**PROBLEM TO SOLVE:**
Where a line in the records below contains the string "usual", tally it; give only the final number.

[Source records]

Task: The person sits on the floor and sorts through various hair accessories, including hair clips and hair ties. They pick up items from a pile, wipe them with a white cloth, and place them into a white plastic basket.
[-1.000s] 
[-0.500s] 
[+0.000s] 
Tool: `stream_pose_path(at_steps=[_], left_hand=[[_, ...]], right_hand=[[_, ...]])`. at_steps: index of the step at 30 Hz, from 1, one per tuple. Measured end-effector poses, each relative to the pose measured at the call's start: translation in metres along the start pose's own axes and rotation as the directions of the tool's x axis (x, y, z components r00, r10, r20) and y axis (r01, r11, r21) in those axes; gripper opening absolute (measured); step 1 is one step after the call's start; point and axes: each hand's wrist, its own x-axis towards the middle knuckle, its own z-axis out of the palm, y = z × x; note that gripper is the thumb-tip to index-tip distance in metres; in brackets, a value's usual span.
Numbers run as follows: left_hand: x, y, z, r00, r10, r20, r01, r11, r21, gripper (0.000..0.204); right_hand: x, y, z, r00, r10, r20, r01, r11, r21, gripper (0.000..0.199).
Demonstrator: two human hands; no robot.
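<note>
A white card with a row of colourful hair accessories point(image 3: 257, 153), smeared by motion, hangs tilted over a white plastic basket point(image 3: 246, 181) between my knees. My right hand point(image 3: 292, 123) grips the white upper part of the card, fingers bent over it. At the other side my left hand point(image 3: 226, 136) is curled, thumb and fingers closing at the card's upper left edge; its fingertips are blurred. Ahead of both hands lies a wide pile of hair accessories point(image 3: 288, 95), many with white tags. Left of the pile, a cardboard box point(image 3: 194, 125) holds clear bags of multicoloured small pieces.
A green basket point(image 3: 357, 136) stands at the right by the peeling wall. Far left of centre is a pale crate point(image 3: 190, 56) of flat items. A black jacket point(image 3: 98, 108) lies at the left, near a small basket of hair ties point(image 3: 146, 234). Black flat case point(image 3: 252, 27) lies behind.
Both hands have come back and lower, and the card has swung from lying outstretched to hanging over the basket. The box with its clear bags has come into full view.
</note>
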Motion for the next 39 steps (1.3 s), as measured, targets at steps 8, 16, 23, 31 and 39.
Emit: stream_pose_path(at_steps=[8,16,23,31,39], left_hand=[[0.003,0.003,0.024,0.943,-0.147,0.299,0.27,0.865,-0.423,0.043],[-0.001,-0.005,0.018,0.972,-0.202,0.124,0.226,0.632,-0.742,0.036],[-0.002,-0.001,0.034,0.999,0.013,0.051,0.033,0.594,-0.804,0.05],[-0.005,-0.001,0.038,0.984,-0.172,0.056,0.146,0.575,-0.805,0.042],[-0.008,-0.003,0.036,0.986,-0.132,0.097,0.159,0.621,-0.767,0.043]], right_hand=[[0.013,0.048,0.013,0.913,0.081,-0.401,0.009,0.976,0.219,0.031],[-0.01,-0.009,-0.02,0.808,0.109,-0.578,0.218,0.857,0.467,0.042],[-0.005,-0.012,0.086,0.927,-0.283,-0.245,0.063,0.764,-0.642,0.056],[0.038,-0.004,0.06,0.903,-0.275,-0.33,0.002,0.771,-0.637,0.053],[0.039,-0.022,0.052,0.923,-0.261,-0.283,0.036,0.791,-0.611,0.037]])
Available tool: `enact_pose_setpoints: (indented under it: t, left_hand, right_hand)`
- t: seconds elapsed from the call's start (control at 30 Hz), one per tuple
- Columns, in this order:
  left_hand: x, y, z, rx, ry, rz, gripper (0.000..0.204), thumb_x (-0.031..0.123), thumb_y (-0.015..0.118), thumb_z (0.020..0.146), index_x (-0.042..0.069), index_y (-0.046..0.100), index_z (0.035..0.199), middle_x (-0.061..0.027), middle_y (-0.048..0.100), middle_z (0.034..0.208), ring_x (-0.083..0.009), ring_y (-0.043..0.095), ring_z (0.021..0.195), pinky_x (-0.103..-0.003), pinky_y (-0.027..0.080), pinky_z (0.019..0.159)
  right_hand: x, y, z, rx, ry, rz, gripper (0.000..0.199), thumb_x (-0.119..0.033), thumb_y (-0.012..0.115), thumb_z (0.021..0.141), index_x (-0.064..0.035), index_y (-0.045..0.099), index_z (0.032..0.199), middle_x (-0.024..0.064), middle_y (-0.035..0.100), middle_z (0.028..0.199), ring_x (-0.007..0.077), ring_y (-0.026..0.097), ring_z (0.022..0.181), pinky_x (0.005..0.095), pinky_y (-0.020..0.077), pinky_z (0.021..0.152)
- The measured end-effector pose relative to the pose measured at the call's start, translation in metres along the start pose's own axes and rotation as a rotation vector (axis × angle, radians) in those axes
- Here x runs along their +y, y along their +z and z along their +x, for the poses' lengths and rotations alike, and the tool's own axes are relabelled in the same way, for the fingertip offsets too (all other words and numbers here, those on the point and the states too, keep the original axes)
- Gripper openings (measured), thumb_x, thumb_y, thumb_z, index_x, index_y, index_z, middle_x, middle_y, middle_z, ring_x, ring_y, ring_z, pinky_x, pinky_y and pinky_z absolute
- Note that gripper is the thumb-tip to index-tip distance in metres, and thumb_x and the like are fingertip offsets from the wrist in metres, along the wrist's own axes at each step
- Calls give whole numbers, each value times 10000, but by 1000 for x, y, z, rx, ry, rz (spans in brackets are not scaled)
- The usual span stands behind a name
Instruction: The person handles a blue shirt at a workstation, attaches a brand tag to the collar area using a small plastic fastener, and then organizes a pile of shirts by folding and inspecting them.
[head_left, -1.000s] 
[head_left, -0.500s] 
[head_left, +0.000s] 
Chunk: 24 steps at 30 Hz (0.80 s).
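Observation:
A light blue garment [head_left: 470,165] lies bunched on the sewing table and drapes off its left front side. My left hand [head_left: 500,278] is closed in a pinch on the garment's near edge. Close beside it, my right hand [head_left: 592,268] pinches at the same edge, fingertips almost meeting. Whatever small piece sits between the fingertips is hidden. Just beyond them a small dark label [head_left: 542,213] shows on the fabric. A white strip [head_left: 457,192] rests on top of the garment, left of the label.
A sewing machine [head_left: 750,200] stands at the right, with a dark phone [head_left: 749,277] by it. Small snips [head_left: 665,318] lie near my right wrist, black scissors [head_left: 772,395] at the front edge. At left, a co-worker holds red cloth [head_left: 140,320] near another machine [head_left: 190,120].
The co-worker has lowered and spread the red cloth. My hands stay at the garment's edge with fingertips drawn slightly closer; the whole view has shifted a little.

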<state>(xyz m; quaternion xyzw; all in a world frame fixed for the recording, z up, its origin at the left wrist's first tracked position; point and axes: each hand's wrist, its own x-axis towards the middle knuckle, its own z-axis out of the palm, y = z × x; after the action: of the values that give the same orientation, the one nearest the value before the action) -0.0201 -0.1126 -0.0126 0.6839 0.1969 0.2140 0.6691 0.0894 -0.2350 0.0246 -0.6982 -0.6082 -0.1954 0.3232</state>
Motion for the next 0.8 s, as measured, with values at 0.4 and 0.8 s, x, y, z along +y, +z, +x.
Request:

**YOUR RESPONSE:**
2